§ **Dataset records**
★ ★ ★ ★ ★

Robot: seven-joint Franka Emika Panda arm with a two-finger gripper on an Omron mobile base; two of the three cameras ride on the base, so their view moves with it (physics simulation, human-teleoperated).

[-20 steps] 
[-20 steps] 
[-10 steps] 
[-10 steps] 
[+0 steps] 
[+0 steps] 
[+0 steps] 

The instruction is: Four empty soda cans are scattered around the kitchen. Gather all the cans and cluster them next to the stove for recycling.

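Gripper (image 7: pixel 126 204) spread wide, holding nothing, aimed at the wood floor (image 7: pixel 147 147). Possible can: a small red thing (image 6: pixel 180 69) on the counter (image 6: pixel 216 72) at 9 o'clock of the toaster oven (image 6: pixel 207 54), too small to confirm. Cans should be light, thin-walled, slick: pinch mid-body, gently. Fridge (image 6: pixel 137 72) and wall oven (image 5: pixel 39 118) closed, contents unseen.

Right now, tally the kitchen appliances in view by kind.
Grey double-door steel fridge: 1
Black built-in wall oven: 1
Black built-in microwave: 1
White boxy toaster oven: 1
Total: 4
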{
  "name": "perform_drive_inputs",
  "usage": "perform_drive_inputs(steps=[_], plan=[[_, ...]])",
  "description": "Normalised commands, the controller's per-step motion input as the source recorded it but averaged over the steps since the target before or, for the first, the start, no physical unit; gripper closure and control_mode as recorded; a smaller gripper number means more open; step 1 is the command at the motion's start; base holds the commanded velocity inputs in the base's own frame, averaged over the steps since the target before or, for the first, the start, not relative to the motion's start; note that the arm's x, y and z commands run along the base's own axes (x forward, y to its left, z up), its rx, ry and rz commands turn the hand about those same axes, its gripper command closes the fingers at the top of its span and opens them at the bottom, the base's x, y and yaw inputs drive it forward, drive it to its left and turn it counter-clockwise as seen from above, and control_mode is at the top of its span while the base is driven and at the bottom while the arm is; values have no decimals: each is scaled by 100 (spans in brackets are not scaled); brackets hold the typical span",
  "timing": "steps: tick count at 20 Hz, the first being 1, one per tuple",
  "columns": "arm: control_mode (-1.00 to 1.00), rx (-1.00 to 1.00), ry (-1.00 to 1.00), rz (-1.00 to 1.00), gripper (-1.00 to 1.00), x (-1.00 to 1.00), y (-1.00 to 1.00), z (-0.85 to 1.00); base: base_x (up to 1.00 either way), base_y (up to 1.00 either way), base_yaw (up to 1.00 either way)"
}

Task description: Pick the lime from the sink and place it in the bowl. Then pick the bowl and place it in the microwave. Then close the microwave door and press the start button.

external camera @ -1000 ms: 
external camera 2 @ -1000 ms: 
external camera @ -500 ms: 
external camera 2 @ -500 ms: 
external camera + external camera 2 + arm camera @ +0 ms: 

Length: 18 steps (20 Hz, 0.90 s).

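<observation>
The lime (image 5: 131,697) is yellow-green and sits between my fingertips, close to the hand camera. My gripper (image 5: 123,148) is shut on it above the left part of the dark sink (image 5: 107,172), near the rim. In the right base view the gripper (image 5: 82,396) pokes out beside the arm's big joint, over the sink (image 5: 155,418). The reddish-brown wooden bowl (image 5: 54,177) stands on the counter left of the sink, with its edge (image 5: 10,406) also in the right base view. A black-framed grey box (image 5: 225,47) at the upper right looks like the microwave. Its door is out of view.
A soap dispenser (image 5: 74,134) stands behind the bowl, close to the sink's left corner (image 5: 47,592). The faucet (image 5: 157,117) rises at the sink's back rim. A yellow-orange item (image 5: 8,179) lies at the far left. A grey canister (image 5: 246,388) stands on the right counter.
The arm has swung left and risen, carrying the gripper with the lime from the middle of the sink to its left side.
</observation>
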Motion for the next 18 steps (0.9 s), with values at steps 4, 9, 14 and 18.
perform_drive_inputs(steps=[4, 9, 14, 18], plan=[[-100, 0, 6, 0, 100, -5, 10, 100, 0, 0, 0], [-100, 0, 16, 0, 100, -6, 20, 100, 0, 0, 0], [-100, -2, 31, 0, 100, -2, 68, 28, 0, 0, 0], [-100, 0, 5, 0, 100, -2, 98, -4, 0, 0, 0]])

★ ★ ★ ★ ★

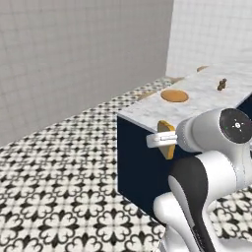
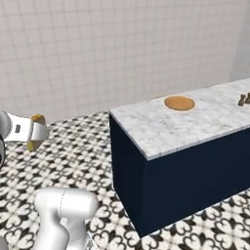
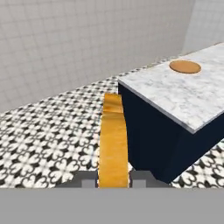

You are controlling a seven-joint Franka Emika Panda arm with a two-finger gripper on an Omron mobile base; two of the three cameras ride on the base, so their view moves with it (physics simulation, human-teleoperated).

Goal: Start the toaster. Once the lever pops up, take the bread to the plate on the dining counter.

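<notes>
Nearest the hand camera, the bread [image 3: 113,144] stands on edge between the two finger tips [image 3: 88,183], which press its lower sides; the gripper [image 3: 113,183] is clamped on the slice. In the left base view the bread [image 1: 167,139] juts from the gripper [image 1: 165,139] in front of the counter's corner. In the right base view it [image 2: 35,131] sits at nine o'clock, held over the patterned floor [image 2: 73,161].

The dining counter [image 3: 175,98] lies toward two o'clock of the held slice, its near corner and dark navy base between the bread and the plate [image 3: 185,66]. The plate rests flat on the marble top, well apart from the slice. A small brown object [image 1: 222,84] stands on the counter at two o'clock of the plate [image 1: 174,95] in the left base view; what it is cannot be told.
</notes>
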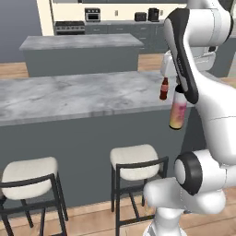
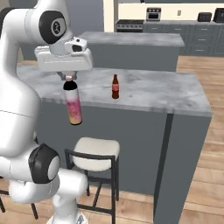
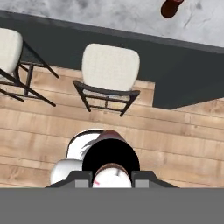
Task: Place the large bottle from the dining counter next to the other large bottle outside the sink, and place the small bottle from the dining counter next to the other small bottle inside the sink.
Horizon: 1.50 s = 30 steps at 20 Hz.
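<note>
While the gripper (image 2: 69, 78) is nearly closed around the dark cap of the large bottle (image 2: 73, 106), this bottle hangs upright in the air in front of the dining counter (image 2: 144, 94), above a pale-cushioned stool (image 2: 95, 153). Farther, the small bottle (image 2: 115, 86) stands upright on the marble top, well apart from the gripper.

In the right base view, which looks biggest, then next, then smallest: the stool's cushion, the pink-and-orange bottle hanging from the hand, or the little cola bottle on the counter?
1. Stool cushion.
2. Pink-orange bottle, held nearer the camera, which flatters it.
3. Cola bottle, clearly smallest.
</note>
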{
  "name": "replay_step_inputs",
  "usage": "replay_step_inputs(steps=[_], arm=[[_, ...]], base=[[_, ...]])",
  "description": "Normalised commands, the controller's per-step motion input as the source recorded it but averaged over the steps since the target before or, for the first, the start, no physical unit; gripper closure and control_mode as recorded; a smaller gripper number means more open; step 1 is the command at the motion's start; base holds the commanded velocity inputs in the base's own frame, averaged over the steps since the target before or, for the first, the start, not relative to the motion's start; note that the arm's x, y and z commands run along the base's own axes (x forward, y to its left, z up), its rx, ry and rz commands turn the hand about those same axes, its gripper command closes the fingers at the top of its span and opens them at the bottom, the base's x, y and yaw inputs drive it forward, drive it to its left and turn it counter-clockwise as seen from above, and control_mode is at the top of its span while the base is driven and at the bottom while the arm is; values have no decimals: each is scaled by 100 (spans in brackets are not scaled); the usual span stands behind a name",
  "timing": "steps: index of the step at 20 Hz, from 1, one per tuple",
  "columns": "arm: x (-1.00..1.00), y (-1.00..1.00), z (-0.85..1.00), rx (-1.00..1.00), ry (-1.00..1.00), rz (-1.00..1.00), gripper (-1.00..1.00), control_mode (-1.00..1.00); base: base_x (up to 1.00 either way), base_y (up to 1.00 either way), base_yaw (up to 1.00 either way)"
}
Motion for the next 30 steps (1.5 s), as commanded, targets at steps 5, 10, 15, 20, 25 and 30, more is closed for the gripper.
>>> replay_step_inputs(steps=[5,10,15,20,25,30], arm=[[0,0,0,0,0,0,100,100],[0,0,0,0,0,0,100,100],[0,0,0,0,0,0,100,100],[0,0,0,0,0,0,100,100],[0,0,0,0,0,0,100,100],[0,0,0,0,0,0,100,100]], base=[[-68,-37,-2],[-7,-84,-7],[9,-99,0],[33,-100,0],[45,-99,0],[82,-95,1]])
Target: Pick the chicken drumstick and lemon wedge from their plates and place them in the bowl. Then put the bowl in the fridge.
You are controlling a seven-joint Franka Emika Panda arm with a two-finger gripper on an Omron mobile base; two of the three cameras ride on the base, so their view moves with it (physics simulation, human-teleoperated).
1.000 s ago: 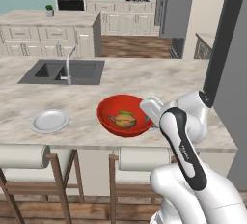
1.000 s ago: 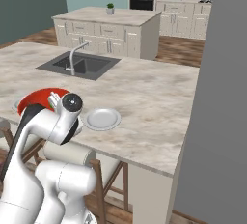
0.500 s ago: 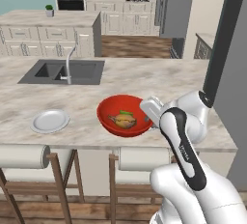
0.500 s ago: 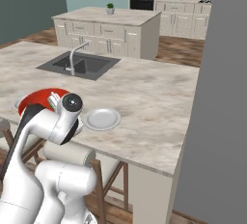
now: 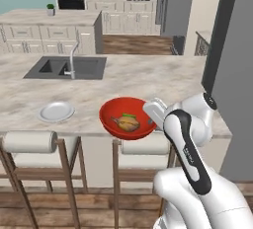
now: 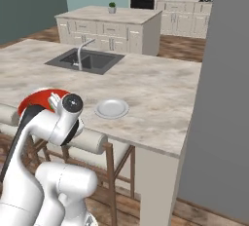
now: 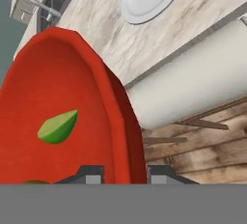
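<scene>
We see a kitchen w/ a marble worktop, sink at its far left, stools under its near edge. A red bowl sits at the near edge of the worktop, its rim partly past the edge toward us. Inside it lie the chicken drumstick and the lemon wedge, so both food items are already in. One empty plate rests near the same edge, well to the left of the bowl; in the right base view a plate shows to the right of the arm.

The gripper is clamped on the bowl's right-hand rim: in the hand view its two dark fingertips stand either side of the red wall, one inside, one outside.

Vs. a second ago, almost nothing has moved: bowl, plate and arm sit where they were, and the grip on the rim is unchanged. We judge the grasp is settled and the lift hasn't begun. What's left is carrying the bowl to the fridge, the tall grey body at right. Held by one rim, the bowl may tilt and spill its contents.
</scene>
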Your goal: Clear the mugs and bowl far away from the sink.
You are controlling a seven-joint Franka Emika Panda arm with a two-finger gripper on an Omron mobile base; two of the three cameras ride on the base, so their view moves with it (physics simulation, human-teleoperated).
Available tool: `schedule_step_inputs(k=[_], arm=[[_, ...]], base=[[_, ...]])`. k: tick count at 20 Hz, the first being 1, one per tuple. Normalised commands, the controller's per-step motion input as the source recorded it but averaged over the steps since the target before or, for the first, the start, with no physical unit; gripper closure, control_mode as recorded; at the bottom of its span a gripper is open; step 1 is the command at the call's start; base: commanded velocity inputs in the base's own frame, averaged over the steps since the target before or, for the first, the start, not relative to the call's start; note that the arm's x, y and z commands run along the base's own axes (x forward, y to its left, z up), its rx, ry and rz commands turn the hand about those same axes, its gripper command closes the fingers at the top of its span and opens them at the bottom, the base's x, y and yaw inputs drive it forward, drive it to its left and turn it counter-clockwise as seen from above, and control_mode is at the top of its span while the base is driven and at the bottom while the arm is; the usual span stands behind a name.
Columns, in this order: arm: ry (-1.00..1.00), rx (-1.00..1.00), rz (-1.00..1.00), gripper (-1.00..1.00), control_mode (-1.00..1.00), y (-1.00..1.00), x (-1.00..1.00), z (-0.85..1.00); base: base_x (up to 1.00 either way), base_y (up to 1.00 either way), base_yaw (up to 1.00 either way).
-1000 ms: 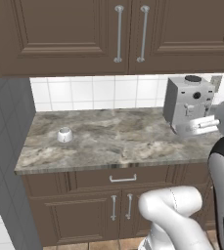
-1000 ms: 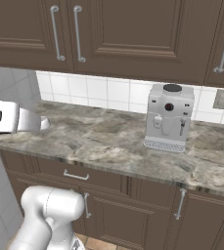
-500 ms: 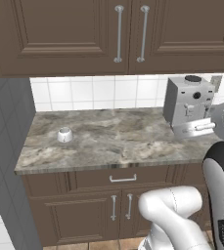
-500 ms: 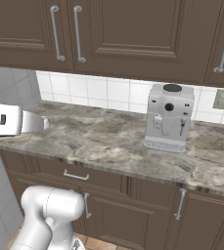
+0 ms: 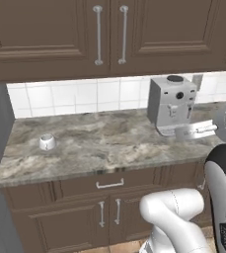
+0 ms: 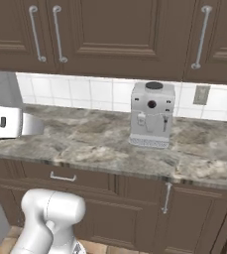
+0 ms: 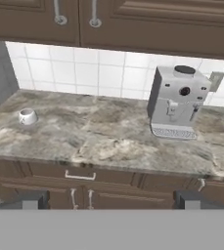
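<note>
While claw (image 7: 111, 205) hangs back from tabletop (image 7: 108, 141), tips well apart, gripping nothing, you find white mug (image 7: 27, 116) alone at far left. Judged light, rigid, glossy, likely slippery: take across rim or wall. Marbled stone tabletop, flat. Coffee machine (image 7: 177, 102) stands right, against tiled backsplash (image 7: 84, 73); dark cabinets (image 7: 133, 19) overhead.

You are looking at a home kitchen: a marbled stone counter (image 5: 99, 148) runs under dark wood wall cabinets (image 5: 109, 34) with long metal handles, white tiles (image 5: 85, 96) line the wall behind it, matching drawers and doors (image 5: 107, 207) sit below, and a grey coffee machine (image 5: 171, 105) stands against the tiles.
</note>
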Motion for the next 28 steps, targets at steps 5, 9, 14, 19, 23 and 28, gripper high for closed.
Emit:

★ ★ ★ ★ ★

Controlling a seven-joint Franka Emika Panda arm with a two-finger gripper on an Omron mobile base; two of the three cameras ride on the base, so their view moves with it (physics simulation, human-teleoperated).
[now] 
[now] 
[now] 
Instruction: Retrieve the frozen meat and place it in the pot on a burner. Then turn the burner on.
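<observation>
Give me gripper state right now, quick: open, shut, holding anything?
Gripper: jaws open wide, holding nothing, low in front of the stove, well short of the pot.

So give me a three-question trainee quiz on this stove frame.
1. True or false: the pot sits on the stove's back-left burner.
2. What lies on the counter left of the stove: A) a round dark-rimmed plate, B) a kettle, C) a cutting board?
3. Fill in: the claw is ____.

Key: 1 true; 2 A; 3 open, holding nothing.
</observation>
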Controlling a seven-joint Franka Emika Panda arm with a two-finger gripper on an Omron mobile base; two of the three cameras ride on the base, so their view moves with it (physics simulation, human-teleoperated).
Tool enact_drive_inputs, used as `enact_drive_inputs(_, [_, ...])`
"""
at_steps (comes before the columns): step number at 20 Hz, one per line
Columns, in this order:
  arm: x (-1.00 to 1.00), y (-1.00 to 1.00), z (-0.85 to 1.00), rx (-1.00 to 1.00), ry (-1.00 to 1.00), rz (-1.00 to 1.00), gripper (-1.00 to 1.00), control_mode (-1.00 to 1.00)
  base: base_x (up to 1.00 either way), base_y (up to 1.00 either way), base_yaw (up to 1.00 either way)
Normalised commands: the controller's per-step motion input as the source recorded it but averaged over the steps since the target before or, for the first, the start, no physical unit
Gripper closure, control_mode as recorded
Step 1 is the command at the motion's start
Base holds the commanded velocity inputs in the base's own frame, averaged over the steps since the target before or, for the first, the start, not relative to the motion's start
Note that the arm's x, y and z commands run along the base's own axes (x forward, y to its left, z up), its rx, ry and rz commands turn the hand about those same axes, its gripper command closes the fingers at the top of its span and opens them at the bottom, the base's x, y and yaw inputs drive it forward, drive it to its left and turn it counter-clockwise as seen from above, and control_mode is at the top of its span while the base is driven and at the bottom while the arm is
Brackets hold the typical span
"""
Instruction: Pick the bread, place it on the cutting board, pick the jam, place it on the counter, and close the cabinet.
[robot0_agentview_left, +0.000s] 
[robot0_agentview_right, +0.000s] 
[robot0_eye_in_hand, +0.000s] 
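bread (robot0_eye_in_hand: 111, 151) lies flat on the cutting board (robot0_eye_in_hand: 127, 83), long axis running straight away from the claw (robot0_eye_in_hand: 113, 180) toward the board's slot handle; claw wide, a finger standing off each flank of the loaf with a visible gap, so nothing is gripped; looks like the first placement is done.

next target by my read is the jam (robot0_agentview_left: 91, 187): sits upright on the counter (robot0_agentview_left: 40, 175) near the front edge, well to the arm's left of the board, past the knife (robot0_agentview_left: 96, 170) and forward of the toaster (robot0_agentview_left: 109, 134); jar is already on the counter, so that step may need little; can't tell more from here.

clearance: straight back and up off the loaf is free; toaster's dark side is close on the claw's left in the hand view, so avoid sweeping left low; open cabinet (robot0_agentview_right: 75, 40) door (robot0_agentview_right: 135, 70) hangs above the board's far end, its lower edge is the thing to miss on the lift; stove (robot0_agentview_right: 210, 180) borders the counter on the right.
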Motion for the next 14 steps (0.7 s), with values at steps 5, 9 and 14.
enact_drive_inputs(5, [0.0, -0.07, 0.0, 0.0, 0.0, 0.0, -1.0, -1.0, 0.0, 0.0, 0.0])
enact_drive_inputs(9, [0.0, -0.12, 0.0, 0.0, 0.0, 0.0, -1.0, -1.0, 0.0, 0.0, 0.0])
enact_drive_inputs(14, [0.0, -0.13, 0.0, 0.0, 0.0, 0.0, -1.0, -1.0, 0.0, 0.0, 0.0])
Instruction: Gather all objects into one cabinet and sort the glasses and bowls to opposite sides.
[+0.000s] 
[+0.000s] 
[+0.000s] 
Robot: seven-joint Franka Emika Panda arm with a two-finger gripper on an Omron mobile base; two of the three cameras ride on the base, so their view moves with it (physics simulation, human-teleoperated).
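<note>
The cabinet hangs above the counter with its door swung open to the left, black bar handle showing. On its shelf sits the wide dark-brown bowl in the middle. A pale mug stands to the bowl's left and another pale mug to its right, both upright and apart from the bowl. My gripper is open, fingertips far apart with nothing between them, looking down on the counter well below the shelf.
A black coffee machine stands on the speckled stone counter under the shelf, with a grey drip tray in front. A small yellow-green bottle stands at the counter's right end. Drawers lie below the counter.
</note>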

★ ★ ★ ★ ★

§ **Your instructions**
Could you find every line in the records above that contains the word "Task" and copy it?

§ **Worked solution**
Task description: Pick the lime from the sink and place it in the bowl. Then pick the bowl and place it in the microwave. Then close the microwave door and press the start button.
Task: Place the large bottle from the dining counter next to the other large bottle outside the sink, and place the small bottle from the dining counter next to the other small bottle inside the sink.

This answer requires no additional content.